====== Input data
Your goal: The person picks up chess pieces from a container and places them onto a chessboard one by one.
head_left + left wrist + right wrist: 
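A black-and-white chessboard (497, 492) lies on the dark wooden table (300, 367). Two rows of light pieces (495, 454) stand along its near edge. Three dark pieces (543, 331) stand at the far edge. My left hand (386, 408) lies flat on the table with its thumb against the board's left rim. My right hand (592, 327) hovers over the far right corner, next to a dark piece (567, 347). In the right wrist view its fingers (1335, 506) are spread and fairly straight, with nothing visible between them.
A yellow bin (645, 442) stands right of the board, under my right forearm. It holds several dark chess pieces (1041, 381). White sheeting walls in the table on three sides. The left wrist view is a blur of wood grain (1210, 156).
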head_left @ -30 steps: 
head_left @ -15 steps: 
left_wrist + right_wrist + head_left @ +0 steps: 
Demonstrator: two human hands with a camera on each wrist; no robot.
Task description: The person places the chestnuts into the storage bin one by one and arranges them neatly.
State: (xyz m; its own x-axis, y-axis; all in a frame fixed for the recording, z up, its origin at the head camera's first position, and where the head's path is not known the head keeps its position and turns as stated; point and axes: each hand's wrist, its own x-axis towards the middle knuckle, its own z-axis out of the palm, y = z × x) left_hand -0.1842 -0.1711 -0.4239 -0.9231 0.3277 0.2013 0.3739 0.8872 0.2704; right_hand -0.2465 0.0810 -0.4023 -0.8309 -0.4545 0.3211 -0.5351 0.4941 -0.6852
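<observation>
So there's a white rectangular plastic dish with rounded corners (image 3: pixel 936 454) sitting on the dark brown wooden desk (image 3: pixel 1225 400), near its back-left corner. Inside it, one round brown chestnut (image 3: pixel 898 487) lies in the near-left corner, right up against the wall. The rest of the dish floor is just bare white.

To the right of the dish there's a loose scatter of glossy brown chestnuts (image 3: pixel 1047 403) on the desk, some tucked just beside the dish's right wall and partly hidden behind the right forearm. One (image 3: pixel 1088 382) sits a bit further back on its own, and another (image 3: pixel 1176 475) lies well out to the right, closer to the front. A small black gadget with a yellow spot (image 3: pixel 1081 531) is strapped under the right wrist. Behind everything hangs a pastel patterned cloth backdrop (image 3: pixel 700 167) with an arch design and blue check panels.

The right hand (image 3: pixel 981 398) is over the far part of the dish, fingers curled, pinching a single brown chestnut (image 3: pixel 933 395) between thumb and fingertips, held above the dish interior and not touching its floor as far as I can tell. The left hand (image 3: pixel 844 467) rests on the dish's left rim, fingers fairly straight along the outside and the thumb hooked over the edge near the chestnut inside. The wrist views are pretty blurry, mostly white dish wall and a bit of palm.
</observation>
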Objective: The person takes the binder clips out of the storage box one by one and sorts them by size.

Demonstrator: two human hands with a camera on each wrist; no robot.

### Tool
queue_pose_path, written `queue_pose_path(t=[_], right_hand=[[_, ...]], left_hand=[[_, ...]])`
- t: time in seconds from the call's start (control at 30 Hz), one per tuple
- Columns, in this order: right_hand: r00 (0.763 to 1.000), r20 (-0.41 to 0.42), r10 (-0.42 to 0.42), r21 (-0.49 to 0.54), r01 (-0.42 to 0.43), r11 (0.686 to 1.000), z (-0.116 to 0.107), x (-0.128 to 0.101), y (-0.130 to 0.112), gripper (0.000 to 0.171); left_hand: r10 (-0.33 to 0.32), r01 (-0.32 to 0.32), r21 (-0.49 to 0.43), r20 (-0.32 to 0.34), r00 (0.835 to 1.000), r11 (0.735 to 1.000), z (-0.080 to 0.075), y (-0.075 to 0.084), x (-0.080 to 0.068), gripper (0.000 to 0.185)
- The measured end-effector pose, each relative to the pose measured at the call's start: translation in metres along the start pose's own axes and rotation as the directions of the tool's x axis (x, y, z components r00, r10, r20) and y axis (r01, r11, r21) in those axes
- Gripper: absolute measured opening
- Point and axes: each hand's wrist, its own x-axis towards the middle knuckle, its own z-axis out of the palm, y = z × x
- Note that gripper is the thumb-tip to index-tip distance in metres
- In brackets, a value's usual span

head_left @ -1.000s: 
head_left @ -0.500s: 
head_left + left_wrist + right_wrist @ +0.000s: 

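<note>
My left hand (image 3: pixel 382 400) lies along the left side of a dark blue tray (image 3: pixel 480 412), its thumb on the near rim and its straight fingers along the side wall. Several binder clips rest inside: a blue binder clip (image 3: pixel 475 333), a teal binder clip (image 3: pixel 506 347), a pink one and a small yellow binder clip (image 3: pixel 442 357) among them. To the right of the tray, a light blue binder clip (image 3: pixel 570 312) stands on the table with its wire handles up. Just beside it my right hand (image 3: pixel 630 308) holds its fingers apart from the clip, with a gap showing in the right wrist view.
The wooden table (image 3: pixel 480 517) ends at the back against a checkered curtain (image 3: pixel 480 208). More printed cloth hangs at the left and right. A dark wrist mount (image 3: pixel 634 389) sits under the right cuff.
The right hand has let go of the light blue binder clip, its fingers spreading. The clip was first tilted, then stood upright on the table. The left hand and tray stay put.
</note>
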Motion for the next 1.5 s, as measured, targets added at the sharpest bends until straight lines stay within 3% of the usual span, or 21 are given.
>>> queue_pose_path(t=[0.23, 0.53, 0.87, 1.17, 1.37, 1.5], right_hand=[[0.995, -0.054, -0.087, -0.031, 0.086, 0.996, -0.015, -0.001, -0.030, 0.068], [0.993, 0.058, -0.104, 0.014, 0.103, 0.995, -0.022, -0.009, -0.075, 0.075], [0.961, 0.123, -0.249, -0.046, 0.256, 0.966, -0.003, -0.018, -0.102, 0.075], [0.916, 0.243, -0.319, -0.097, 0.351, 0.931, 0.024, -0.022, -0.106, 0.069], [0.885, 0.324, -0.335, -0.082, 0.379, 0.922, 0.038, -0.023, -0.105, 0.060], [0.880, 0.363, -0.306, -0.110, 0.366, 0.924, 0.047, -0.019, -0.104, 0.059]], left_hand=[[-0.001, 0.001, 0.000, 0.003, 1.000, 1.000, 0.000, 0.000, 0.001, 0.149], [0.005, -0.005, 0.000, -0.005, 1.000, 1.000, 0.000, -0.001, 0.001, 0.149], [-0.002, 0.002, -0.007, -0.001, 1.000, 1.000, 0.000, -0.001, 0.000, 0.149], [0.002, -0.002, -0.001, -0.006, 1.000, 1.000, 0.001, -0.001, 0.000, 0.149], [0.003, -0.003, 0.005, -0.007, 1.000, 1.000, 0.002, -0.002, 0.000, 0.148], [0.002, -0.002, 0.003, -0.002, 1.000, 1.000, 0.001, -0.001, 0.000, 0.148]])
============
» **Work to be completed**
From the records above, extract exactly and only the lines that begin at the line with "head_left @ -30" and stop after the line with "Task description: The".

» **Result of this exercise**
head_left @ -30 steps: 
head_left @ -15 steps: 
left_wrist + right_wrist + head_left @ +0 steps: 
Demonstrator: two human hands with a camera on each wrist; no robot.
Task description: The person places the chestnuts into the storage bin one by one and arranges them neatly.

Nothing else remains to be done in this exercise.